Pre-treatment imaging studies such as high-resolution triple-phase computed tomography (CT) and nuclear magnetic resonance imaging (MRI), either with or without angiography, can be used to match patients and their most appropriate treatment. Positron emission tomography (PET) is also useful in the identification of extra-hepatic metastases that considerably influence clinical decision-making. Knowledge about the relation of the tumor to regional anatomic structures such as large vessels is crucial because it provides valuable information about resectability. Furthermore, volumetric studies can be used to define the residual parenchyma exactly. If there is any suspicion of lymph node metastasis or peritoneal dissemination, diagnostic laparoscopy with intra-operative ultrasonography is useful, and if multiple metastases are confirmed, explorative laparotomy can be prevented.
The determination of hepatic reserve is also signi-ficant when resection is considered. The healthy liver has a great capability for regeneration and adjusts to the metabolic requirements of the host after LR due to hypertrophy of the residual liver. Therefore, even in patients with a large tumor, extensive resection is possible. In an otherwise healthy liver, up to 75% of the parenchyma can be resected.

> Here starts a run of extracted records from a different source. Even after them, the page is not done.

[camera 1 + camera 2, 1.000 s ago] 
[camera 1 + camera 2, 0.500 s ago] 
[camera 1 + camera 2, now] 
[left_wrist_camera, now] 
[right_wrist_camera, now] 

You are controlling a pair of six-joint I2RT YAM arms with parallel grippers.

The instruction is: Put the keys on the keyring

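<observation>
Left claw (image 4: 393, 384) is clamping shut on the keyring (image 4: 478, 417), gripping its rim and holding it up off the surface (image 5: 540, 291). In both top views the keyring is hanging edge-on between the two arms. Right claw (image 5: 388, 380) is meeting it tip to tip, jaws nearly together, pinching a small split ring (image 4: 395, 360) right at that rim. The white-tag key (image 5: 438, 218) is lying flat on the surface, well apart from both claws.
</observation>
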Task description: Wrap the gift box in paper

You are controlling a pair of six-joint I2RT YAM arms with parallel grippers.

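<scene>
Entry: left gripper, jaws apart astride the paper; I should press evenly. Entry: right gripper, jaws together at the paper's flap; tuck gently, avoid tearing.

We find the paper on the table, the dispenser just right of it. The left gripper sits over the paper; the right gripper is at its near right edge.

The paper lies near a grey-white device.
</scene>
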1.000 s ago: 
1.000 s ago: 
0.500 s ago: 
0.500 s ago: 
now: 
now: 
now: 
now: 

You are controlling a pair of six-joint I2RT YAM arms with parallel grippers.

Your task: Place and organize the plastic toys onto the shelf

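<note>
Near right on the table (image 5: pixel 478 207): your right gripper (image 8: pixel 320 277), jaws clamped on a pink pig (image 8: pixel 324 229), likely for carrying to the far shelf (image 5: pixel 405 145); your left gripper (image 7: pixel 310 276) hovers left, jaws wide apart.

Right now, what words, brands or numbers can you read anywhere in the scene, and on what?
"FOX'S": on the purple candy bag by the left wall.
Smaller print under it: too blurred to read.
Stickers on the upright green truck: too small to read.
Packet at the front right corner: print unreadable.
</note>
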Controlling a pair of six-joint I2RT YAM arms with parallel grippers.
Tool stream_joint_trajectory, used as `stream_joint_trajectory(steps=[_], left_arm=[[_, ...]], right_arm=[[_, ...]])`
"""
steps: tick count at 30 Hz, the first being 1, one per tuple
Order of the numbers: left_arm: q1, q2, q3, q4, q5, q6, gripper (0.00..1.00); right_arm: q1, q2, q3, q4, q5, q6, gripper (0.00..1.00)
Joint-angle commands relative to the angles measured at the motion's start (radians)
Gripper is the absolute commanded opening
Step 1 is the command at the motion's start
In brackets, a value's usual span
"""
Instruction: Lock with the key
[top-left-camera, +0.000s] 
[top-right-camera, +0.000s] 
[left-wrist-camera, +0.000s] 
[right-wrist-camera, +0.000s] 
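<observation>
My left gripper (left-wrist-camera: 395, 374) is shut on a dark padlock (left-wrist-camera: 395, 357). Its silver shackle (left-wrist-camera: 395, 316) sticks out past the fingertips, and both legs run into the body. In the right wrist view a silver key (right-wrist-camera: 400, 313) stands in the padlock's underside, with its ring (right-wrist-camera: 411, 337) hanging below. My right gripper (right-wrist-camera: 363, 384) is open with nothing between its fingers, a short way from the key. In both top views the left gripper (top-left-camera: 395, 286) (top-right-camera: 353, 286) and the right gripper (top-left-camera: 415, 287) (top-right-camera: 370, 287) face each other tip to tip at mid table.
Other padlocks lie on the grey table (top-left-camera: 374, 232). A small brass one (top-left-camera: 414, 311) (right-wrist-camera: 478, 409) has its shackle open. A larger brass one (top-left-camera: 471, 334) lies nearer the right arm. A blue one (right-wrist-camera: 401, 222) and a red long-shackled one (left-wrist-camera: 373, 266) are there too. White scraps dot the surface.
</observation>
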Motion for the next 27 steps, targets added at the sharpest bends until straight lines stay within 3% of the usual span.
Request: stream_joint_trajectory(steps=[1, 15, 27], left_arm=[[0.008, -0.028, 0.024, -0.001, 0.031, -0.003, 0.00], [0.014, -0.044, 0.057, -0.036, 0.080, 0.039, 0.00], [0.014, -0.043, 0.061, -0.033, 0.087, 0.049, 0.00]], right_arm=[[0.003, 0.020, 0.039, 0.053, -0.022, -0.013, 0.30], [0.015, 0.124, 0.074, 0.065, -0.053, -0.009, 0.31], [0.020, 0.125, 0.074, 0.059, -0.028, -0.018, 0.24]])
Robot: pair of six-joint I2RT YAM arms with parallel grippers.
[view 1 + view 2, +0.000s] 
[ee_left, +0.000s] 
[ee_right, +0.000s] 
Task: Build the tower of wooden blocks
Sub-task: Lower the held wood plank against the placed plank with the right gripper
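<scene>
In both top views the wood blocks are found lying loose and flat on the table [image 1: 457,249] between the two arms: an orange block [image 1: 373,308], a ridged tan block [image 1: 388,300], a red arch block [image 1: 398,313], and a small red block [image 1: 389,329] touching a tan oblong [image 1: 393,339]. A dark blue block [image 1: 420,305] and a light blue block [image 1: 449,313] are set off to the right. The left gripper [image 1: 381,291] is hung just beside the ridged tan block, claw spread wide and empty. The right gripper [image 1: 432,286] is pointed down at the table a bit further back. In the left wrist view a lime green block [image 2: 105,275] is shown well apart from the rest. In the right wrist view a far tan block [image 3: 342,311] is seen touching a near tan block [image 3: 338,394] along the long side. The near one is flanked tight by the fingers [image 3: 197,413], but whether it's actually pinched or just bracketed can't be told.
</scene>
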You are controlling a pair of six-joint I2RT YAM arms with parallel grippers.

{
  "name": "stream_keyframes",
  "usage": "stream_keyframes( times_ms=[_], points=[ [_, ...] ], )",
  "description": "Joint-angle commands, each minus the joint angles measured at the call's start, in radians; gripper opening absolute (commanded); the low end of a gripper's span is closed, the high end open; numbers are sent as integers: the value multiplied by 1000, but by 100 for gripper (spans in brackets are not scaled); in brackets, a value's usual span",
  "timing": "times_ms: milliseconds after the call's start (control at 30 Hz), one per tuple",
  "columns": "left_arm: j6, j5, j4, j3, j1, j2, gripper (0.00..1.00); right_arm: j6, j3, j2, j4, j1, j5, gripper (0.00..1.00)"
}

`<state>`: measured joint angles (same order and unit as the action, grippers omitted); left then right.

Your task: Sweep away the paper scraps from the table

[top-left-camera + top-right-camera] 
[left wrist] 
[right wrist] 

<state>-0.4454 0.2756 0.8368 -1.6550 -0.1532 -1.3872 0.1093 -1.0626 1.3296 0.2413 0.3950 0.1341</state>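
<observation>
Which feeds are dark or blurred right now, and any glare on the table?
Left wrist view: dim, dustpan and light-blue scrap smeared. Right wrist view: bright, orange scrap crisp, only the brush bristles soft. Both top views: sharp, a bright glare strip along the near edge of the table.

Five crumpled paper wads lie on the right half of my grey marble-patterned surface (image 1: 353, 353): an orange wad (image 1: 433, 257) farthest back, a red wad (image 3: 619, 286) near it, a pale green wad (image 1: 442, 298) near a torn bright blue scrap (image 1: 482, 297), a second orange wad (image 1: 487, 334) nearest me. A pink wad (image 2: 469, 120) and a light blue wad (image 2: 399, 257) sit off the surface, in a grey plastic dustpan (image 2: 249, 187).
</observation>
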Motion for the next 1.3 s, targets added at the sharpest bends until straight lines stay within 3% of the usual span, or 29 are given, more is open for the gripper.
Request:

Patients with a localized unilobar tumor in a non-cirrhotic liver or Child class A cirrhosis with adequate remnant liver parenchyma may be considered for partial hepatectomy (lobectomy). Partial hepatectomy usually ensures a safety margin of at least 1 cm and is associated with an operative mortality rate of less than 5%. From an oncologic perspective, anatomic resection that may include satellite lesions is more effective than limited resection without a surrounding margin. For patients with inadequate or borderline remnant parenchyma, hypertrophy of the prospective liver remnant can be induced by preoperative portal vein embolization (PVE). In certain circumstances, an unfavorable location of the tumor and involvement of the confluence of the three hepatic veins and either the caval vein or the retro-hepatic caval vein can render resection by conventional techniques impossible. In these rare cases, special techniques such as in situ or ante situm resection can be used.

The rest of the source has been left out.